| HN Mirror

Y	Hacker News new \| ask \| show \| jobs

by ChuckMcM 4409 days ago

Interesting, I kind of expected AMD to be first out the gate with one.

From : http://www.zdnet.com/applied-micro-canonical-claim-the-first...

"The X-Gene is an ARMv8 64-bit Server-on-a-Chip package running at up to 2.4GHz. It combines 10/40 Gigabit mixed signal I/O with what AMCC calls an enterprise-class memory subsystem. Compared to x86 architectures, AMCC claims that it delivers four-times the processor density while using less than 50 percent of the power and delivering comparable-to-better overall performance."

The picture shows multiple cores, but not how many. What struck me though is that they are pitching "density and less power", presumably they mean you can put twice as many of these servers in the same power foot print that you currently put x86 machines and get 8x (4x * 2) the computing power.

In case you are wondering, that is a 'super computer' pitch, it tickles the pain points of these arrays of super computers, but sadly it does not hit the 'web services' pain points. I'd love it if they said, 1TB of ECC protected RAM, dual 10G ethernet, and 32 full speed independent 6GB SATA channels on each server unit. That would help me make a more responsive web infrastructure.

5 comments

reitzensteinm 4409 days ago

These comparisons (from the quote) often come up with ARM vs x86, but they're always comparing apples and oranges. Yes, you can fit an ARM core with 1/4 the performance in, say, 1/16 the power envelope, but you can do that with x86 cores as well.
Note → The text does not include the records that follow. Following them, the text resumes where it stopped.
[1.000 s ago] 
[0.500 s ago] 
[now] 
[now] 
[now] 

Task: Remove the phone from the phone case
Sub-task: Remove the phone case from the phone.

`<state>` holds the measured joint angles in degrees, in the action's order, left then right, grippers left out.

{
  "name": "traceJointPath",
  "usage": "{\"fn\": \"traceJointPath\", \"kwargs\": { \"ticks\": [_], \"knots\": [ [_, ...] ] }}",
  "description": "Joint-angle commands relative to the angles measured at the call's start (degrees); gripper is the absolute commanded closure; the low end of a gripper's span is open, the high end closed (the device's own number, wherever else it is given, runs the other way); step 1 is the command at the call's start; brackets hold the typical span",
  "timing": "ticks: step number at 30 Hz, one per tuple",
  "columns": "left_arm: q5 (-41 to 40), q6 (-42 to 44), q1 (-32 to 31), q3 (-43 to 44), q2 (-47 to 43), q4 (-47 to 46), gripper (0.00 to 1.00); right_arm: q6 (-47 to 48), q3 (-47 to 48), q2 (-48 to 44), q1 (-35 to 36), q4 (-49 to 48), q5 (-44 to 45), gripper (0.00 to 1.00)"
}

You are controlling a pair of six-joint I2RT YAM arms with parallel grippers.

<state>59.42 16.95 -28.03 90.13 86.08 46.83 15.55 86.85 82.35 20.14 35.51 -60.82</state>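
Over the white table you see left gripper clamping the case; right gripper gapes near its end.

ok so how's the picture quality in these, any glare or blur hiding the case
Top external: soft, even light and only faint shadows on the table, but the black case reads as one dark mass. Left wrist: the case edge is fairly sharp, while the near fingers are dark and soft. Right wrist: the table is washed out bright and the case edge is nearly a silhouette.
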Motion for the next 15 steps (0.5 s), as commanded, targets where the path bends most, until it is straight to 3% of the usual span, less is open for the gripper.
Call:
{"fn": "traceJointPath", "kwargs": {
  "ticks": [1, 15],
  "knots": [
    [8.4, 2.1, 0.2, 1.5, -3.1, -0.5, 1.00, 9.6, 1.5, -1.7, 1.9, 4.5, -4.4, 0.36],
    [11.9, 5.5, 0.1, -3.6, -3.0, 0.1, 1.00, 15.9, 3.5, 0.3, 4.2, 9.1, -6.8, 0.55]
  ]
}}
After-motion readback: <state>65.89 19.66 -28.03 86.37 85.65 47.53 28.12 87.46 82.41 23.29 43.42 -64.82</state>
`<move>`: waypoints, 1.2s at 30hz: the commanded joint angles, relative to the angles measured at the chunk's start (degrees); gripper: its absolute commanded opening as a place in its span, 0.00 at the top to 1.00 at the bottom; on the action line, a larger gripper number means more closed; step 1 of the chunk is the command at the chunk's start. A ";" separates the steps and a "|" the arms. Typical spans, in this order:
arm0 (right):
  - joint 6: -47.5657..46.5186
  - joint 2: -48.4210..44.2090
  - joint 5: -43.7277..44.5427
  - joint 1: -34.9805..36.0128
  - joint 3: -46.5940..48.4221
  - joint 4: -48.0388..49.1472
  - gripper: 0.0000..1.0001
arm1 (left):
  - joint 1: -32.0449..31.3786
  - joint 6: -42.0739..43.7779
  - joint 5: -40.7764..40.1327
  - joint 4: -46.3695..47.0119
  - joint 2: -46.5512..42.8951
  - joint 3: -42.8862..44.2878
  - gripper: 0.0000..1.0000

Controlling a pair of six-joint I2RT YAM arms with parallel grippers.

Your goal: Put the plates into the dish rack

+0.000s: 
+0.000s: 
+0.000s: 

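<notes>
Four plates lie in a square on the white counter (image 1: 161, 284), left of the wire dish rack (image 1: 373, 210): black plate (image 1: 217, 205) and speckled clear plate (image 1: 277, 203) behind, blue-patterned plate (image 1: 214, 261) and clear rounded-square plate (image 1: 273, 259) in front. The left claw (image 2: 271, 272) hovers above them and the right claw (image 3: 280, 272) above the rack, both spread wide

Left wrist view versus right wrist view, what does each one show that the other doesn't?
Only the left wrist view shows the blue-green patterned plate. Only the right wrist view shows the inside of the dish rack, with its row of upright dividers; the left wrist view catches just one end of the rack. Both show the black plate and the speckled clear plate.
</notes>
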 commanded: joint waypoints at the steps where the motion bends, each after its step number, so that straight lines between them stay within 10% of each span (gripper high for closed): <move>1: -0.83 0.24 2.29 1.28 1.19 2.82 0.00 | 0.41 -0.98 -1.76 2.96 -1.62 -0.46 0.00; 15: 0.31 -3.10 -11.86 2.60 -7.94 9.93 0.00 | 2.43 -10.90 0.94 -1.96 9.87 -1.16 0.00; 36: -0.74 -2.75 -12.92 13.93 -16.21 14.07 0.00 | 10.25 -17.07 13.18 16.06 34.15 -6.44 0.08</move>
The cores we've got are still heavily optimized for single thread performance, because that's what the market demands. Even embarrassingly parallel domains like web serving have increased latency, and Amdahl's law is a problem for most real world programs. The penalty paid for this is high, due to diminishing returns due to caches, complex architectures, and (roughly quadratic) power increases due to higher clock speed.

Ignoring the obvious ARM versus Atom low end comparison, Intel is readying Knight's Landing, their 2015 Xeon Phi product. It's going to include 72 Atom cores, with 288 threads, and be able to be socketed in standard Xeon motherboards.

That's 1152 Atom threads on one commodity(ish) server (and the first time I've ever used a calculator to determine the thread count of a server), and it looks a hell of a lot like the picture being painted by many ARM vendors. Many lightweight cores, great power efficiency and peak performance, and most likely not necessarily suited to latency sensitive tasks.

I don't think it's about ARM versus x86 at all, it's more about a new strategy for computation. Intel can't transition its traditional x86 processors over to the new model, so they're starting to make Atom a first class Xeon product (both with low power standard Atom chips already released, and the Xeon Phi).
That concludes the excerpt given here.